The Jewish News Syndicate report said that HonestReporting identified six freelance photographers—Hassan Eslaiah, Yousef Masoud, Ali Mahmud, Hatem Ali, Mohammed Fayq Abu Mostafa and Yasser Qudih—who were present during the Hamas attacks that left over 1400 dead in the largest single day massacre of Jews since the Holocaust, and whose work the Associated Press and Reuters are selling to other publications.

INN reported that the article on HonestReporting shows the photos from the Israel-Gaza border area on October 7 which included shots of a burning Israeli tank, and of infiltrators entering Kibbutz Kfar Aza.

It also featured now-removed posts on X from freelancers who snapped photos of a burning Israeli tank and of terrorists kidnapping people, including the German-Israeli woman Shani Louk, who has since been found dead, according to a Jewish News Syndicate report.

JNS also reported that HonestReporting published screenshots of since-deleted social-media posts in which Eslaiah stood before the Israeli tank without a press vest or helmet.
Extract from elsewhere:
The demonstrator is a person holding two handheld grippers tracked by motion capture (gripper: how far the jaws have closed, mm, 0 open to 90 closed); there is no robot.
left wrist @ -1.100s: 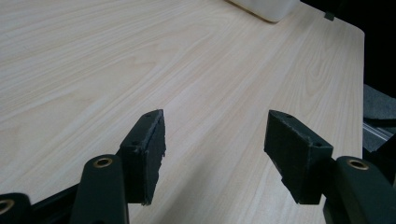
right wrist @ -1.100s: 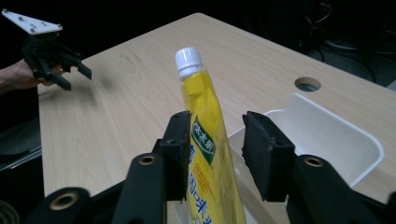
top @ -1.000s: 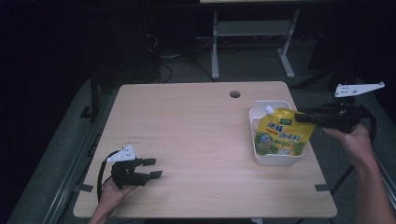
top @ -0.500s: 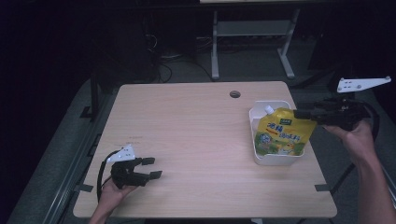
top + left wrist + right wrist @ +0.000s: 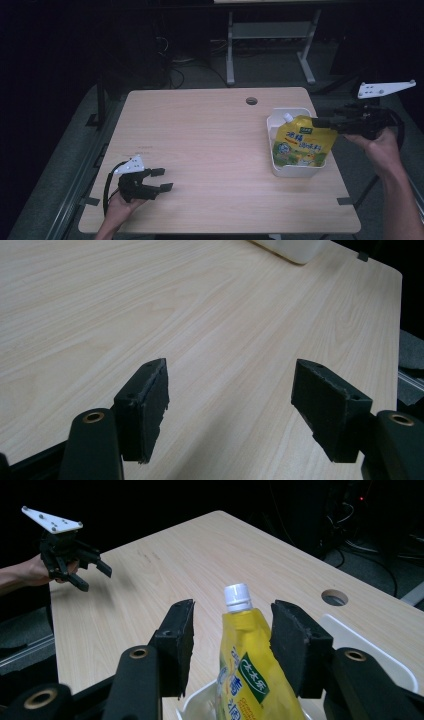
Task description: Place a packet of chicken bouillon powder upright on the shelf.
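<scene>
A yellow drink pouch point(image 5: 301, 145) with a white cap stands leaning in a white bin point(image 5: 296, 171) at the table's right side. My right gripper point(image 5: 318, 121) hovers at the pouch's top right. In the right gripper view its jaws point(image 5: 232, 605) flank the neck of the pouch point(image 5: 250, 680); they have just been opening, and a gap shows beside the left pad, so it is open. My left gripper point(image 5: 165, 179) rests low at the table's front left. Its jaws point(image 5: 230, 367) have also just been opening, with only bare wood between them.
The light wood table point(image 5: 210, 130) has a round cable hole point(image 5: 251, 101) near its far edge. A metal frame point(image 5: 270, 35) stands on the dark floor behind. A corner of the bin point(image 5: 295, 247) shows far ahead in the left gripper view.
My right hand has risen slightly beside the pouch, which stays in the bin. The left hand has kept its place.
</scene>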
He captioned the image in Arabic: “Live from inside the Gaza Strip settlements.”

Mostafa photographed a lynch mob “brutalizing the body of an Israeli soldier who was dragged out of the tank” for Reuters, according to HonestReporting, as was reported by JNS. The news agency labeled the image with a graphic warning—and “shamelessly” made it one of its “Images of the Day” in its editorial database.

“Let’s be clear: News agencies may claim that these people were just doing their job. Documenting war crimes, unfortunately, may be part of it. But it’s not that simple,” said HonestReporting.

The watchdog also noted that the AP apparently removed the names of the freelancers from some photos in its database. “Perhaps someone at the agency realized it posed serious questions regarding their journalistic ethics,” HonestReporting wrote.

“It is now obvious that Hamas had planned its October 7 attack on Israel for a very long time: its scale, its brutal aims and its massive documentation have been prepared for months, if not years. Everything was taken into account — the deployments, the timing, as well as the use of bodycams and mobile phone videos for sharing the atrocities,” as was included in the HonestReporting article.

“Is it conceivable to assume that ‘journalists’ just happened to appear early in the morning at the border without prior coordination with the terrorists? Or were they part of the plan?”

HonestReporting pointed out that even if the photojournalists did not know the exact details of what was going to happen, “once it unfolded did they not realize they were breaching a border? And if so, did they notify the news agencies? Some sort of communication was undoubtedly necessary — before, after or during the attack — in order to get the photos published,” the INN report said.

“Either way, when international news agencies decide to pay for material that has been captured under such problematic circumstances, their standards may be questioned, and their audience deserves to know about it,” it added. “And if their people on the ground actively or passively collaborated with Hamas to get the shots, they should be called out to redefine the border between journalism and barbarism,” HonestReporting said.

In the past, there has been extensive discussion about how journalists should operate in war zones and in circumstances where they are in a position to provide aid. JNS reported that Dr. Sanjay Gupta, a CNN reporter, drew on his medical training to assist people and became part of the story while reporting in Haiti.

A Pulitzer Prize-winning photograph that appeared in The New York Times in 1993 of a starving Sudanese child being stalked by a vulture also raised serious questions about the photographer’s ethical responsibilities, as was noted in the JNS report.